Выпуск 47
Беседы и портреты
Вспоминаю уходящий мир
Забрал у меня молодость – а она явилась
и говорит какое небо чистое над Польшей
хватило б навсегда и одного лишь взгляда
(Из стихотворения «Детство»)
Существует потребность возвращаться к ушедшим годам; если бы не это, то как бы история могла стать учительницей жизни?
[…] Когда я был в Швейцарии, то видел старые дома и дворы, не менявшиеся сотнями лет. Я позавидовал тамошним жителям. Один из них сказал мне, что у них тут ничего не меняется — положишь книгу на какое-нибудь место, и она продолжает там лежать до сих пор.
Мне вспомнился знаменитый роман Льва Толстого «Война и мир». С волнением прочитал я фрагмент, когда один из героев возвращается с войны, идущей уже несколько лет, в свой старый двор и застает все таким же, как было когда-то. Ничего не изменилось: та же мебель, те же книги и даже игрушки его детских лет, тот же сад и то же дерево, на которое он влезал ребенком. А в моей жизни все всегда менялось, мне уже некуда было возвращаться.
Все поизменялось нет малых усадеб
с запахом фруктов и мастики для пола
с занавесками в окнах сушеной лавандой
И костел изменился. Смирный хоть и нет в нем
тихой и скромной прабабушки латыни
старается получше показать нам Бога
но Бог любит взаправду потому невидим
и вокзал перестроен не смогу попасть я
на перрон где с кем-то навсегда прощался
карьеристка авторучка чернила усохли
небо море и горы остались все те же
(«Не могу попасть»)
[…] В том, что я пишу, в своих взглядах, даже в любимых книгах я остаюсь старомоден. Когда я был маленьким, то зачитывался «Одиссеей». Впрочем, она и сейчас мне близка. Подумать только: Одиссей столько пережил, а в Итаке ждет его жена, и верный пес машет хвостом от радости. А ведь Улисс двадцатого века потерялся бы на улицах своего города. Это не для меня. Может быть, поэтому я охотно возвращаюсь к книгам для детей. Конечно, не ко всем. Мне нравился «Таинственный сад», а вот «Страшный дедушка»[1] – уже нет.

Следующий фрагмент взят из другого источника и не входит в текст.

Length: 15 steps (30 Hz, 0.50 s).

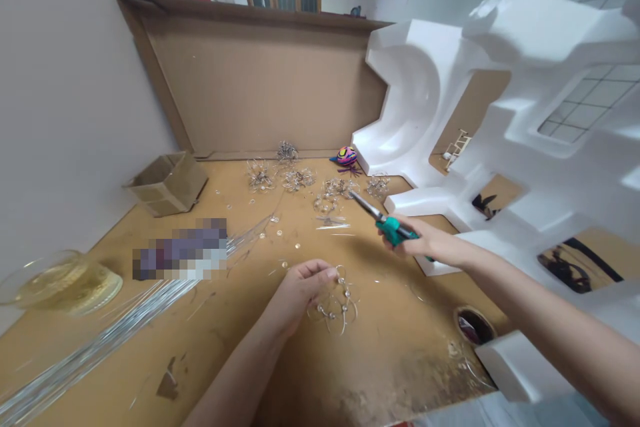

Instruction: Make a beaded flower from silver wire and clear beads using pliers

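Note:
My left hand (307, 283) is closed, its thumb and finger pinching a wire ring chain (344, 293) of thin silvery loops with small round beads. The chain hangs just above the brown tabletop (390, 347). In my right hand (417, 237) is a pair of long-nose pliers (397, 230) with green handles, the fingers wrapped round them. The plier jaws point up and left, apart from the chain, toward a pile of similar wire rings (340, 187). Short straight wire pieces (333, 222) lie on the table below that pile.
A bundle of long straight wires (150, 310) crosses the left side. A glass bowl (75, 283) of yellowish liquid and a cardboard box (167, 183) stand there. White foam packing (425, 100) rises at right, near a tape roll (474, 327). A colourful ball-like object (346, 156) lies at the back.

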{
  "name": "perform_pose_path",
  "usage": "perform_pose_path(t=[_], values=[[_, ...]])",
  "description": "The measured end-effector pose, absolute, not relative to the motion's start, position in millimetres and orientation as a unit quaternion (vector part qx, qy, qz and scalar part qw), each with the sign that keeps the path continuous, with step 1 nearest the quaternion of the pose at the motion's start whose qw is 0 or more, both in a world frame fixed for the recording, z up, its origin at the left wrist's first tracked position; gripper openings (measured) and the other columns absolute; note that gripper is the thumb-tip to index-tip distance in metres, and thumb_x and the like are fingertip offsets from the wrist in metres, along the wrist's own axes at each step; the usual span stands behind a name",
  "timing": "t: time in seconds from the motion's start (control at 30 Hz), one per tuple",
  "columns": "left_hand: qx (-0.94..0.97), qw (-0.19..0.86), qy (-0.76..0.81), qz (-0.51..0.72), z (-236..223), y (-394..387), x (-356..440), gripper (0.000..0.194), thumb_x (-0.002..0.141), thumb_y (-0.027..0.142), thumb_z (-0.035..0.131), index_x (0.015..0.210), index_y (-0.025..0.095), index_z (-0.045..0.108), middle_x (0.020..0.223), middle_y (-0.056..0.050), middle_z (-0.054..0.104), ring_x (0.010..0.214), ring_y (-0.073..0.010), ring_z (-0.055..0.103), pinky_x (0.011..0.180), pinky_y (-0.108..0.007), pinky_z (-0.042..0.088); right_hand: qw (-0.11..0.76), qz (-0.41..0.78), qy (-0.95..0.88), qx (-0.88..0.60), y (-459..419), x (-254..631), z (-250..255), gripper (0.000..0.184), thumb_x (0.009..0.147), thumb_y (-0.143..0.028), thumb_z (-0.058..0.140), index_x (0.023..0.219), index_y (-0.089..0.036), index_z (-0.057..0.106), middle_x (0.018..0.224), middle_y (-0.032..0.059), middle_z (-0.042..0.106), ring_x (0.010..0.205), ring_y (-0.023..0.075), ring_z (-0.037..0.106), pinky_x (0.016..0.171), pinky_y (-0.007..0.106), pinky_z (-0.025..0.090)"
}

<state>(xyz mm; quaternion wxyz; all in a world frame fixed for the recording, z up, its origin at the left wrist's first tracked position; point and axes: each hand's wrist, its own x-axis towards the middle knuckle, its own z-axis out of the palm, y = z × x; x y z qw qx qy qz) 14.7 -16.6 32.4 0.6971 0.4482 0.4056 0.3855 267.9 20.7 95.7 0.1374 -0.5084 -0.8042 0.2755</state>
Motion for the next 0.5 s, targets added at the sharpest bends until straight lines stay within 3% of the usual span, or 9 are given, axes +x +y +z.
perform_pose_path(t=[0.07, 0.17, 0.33, 0.5], values=[[0.444, 0.7, 0.401, 0.39, 33, -16, 16, 0.025, 0.066, 0.038, 0.069, 0.067, 0.014, 0.061, 0.049, 0.006, 0.042, 0.042, -0.0031, 0.023, 0.042, -0.02, 0.015, 0.126, 0.109, -0.837, -0.521, 15, 275, 102, 0.027, 0.07, -0.024, 0.05, 0.096, -0.017, 0.053, 0.081, 0.0053, 0.058, 0.07, 0.018, 0.052, 0.062, 0.028, 0.035], [0.443, 0.704, 0.393, 0.392, 33, -17, 16, 0.025, 0.066, 0.037, 0.069, 0.067, 0.014, 0.06, 0.049, 0.007, 0.039, 0.043, -0.0034, 0.021, 0.043, -0.02, 0.015, 0.051, -0.113, -0.895, -0.428, 3, 284, 102, 0.021, 0.073, -0.026, 0.05, 0.091, -0.016, 0.056, 0.082, 0.0085, 0.056, 0.074, 0.02, 0.049, 0.067, 0.031, 0.034], [0.456, 0.715, 0.375, 0.376, 27, -17, 17, 0.028, 0.067, 0.04, 0.068, 0.069, 0.014, 0.059, 0.048, 0.008, 0.032, 0.043, -0.0039, 0.019, 0.044, -0.021, 0.012, 0.053, -0.229, -0.914, -0.332, -20, 285, 107, 0.024, 0.082, -0.032, 0.045, 0.096, -0.016, 0.056, 0.08, 0.0083, 0.056, 0.071, 0.0185, 0.046, 0.067, 0.032, 0.033], [0.452, 0.73, 0.36, 0.366, 25, -17, 17, 0.027, 0.068, 0.04, 0.067, 0.068, 0.015, 0.057, 0.047, 0.009, 0.026, 0.043, -0.0044, 0.015, 0.043, -0.022, 0.009, 0.045, -0.261, -0.91, -0.319, -25, 276, 114, 0.023, 0.087, -0.032, 0.04, 0.092, -0.017, 0.057, 0.078, 0.007, 0.056, 0.068, 0.017, 0.046, 0.065, 0.031, 0.031]])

Раньше город был сердечным и близким. Нынче улицы — непонятно какие. Кто-то возвращается и теряется на улицах собственного города. Современность меня не привлекает. Все это не приводит мея в восторг.

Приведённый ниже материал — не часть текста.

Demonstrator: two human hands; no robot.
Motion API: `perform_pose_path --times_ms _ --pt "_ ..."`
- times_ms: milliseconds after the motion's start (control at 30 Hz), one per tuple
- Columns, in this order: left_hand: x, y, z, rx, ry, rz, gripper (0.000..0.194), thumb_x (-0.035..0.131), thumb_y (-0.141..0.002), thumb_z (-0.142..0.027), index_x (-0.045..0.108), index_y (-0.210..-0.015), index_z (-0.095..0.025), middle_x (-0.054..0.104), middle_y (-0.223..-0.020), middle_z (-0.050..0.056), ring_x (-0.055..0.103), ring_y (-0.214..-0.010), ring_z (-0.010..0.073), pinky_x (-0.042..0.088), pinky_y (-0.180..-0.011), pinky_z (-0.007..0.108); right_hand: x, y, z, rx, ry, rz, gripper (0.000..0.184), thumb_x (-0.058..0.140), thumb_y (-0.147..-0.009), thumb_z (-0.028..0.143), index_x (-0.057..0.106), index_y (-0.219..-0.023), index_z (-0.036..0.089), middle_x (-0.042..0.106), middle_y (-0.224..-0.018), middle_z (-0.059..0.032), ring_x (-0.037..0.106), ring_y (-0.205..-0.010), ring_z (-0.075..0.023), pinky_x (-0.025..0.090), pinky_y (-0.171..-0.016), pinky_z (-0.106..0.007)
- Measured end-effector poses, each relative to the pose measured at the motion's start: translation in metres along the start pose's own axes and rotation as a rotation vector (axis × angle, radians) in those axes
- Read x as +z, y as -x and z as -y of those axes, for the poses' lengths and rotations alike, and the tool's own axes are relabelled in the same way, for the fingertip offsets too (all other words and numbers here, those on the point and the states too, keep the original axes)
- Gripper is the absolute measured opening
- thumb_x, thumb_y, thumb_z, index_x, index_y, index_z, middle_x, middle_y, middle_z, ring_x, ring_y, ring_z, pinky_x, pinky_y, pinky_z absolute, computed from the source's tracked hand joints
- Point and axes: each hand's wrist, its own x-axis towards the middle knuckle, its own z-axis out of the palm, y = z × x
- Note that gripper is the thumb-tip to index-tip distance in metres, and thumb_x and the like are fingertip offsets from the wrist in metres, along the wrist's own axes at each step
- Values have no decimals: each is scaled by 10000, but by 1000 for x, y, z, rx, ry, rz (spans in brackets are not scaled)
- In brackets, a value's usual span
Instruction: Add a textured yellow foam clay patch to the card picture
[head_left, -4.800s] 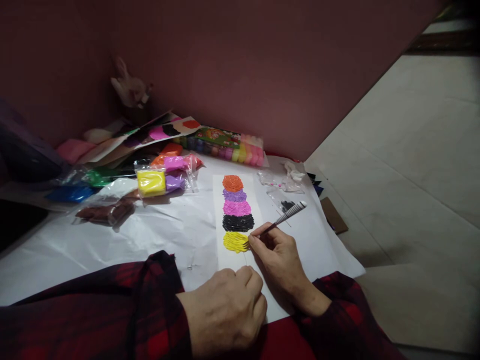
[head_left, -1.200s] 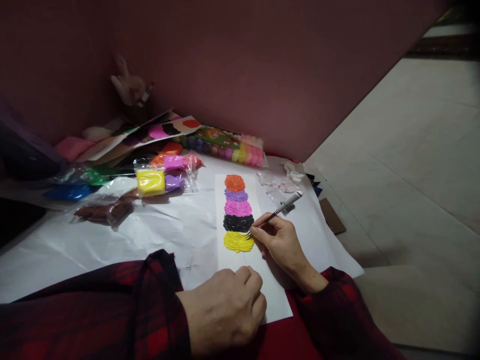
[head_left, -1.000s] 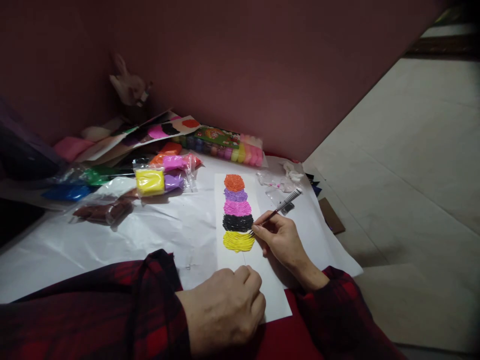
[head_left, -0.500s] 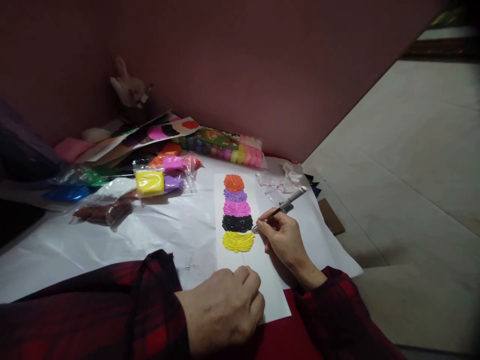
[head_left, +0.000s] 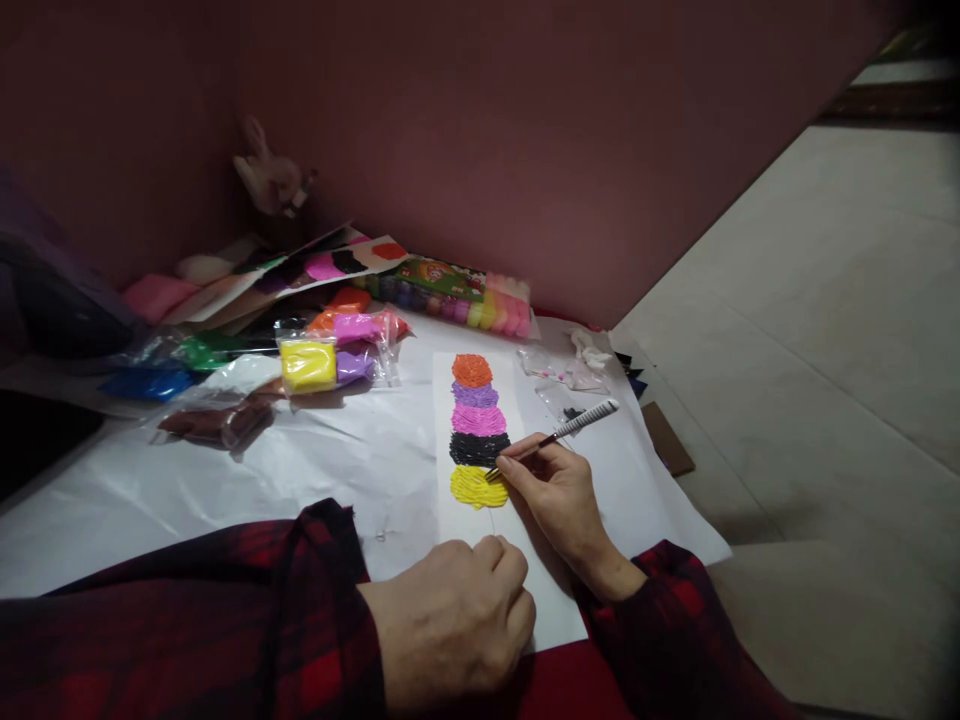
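My right hand (head_left: 561, 500) pinches a slim pen-like tool (head_left: 585, 417) with a black-and-white striped upper end. Its dark tip rests on the yellow clay patch (head_left: 472, 490), the lowest of a stack on a white paper strip (head_left: 465, 540). Above it come black (head_left: 476, 448), pink (head_left: 480, 418), purple (head_left: 474, 395) and orange (head_left: 472, 370) patches, all with ridged texture. My left hand (head_left: 457, 610) lies on the strip's lower part, fingers curled under. Whatever it may hold is hidden. A thin line runs down from the yellow patch.
Bagged clay in yellow (head_left: 309, 367), brown (head_left: 217, 420), blue (head_left: 146, 385) and other colours lies left on a white sheet (head_left: 300, 470). Behind are a clay multipack (head_left: 457, 290) and another patterned strip (head_left: 386, 252) near the wall. Small plastic bags (head_left: 559, 370) sit at right.
My right hand has moved slightly left, bringing the tool's tip from the patch's upper right edge onto the yellow clay. My left hand keeps its place on the paper. The view shifted a little.
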Motion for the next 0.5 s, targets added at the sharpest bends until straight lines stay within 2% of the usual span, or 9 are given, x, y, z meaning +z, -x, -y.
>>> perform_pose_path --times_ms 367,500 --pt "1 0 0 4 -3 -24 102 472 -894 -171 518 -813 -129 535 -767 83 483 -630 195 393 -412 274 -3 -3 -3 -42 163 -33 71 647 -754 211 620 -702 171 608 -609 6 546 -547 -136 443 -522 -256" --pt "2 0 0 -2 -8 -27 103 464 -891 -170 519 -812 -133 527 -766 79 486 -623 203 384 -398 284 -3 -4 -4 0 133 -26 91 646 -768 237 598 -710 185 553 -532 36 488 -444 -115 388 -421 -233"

Я очень тоскую по детству с его играми. Жаль, но для меня это уже закрытая книга.
[Я люблю] старые книги и фотографии девятнадцатого века... Я собираю также высказывания и рисунки выдающихся людей. Есть у меня такой снобистский альбом. Иногда по протекции, а иногда благодаря собственной находчивости я добирался до разных авторов. Договаривался о встрече, показывал альбом и просил написать несколько слов или сделать рисунок. У меня есть автографы и рисунки, в частности. Ежи Анджеевского, Ярослава Ивашкевича и его супруги, художницы Майи Березовской, Збигнева Херберта.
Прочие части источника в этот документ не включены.